Fondazione AIRC solo nell’ultimo anno ha destinato quasi 4 milioni di euro per il sostegno di progetti di ricerca sul tumore dell’ovaio, arrivando a superare i 17.400.000 euro nell’ultimo quinquennio. Attualmente è allo studio un metodo per la diagnosi precoce, basato sull’analisi di specifici marcatori instabilità genomica che si possono trovare nei campioni raccolti per il pap-test.
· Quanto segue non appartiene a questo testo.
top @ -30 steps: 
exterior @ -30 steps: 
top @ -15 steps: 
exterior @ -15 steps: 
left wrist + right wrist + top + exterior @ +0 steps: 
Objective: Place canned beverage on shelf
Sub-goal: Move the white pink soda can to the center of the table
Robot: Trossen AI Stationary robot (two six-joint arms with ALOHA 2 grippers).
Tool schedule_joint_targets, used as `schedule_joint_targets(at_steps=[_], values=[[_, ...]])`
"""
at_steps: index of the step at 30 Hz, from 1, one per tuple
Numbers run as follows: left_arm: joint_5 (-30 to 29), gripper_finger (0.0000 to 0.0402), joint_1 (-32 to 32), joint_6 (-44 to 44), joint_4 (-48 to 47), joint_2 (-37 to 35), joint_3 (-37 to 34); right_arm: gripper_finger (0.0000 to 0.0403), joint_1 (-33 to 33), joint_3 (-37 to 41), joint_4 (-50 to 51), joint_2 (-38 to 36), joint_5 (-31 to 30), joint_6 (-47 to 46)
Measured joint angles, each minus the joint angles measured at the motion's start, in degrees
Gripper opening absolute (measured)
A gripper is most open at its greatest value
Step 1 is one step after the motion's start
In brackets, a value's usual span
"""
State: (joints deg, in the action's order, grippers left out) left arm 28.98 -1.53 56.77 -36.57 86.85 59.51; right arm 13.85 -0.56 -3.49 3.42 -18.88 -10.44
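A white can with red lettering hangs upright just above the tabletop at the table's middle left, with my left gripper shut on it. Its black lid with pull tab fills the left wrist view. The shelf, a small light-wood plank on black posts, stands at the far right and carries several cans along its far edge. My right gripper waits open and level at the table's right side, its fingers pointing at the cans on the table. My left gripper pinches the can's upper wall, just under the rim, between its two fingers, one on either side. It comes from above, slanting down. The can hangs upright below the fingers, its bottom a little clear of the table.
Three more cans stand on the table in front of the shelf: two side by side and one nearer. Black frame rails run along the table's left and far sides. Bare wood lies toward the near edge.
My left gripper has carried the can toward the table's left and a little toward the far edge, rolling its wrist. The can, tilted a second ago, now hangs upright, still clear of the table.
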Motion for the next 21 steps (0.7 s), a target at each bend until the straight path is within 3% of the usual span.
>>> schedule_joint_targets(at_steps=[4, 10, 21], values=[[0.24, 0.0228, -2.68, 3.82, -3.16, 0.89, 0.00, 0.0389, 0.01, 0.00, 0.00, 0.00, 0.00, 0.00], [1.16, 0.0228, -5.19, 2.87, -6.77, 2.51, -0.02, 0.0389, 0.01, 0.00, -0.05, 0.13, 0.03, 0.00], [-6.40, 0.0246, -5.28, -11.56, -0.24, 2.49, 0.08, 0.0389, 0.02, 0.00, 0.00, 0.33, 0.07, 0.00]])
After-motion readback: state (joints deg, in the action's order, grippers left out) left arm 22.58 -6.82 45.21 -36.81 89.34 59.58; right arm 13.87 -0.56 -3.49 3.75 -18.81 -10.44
Inoltre si stanno valutando nuovi farmaci anche immunoterapici che possano agire in maniera mirata e in combinazione con terapie standard. “Purtroppo nessun esame di screening è ancora in grado di identificare il tumore dell’ovaio in fase precoce. Così ben l’80% dei tumori ovarici viene diagnosticato quando la malattia è già progredita e le probabilità di guarigione si riducono. La ricerca però sta facendo importanti progressi”, spiega la Professoressa Domenica Lorusso, Direttore dell’Unità Operativa di Ginecologia Oncologica di Humanitas San Pio X.
Le conquiste della ricerca si traducono in vite salvate e offrono nuove opportunità terapeutiche e migliori qualità di vita a tante pazienti, come Marta, 36 anni di Grosseto. Pochi anni fa a questa giovane è stato diagnosticato un tumore ovarico. “Era il 20 febbraio quando ho ricevuto la diagnosi. Mio padre dieci giorni prima aveva finalmente smesso di essere positivo al Covid dopo 90 giorni. Il 2 dicembre avevo perso mia madre all’improvviso. Ma io non ho mai perso la fiducia. Bisogna affidarsi ai medici e alla scienza, avere rispetto di chi combatte dalla stessa parte di noi pazienti, di chi ci sostiene e crede nella nostra guarigione. È il loro lavoro che permette oggi di anticipare il più possibile le diagnosi, così da darci una speranza perché la ricerca può curare anche le ferite più profonde. Io oggi sono qui grazie alla ricerca”.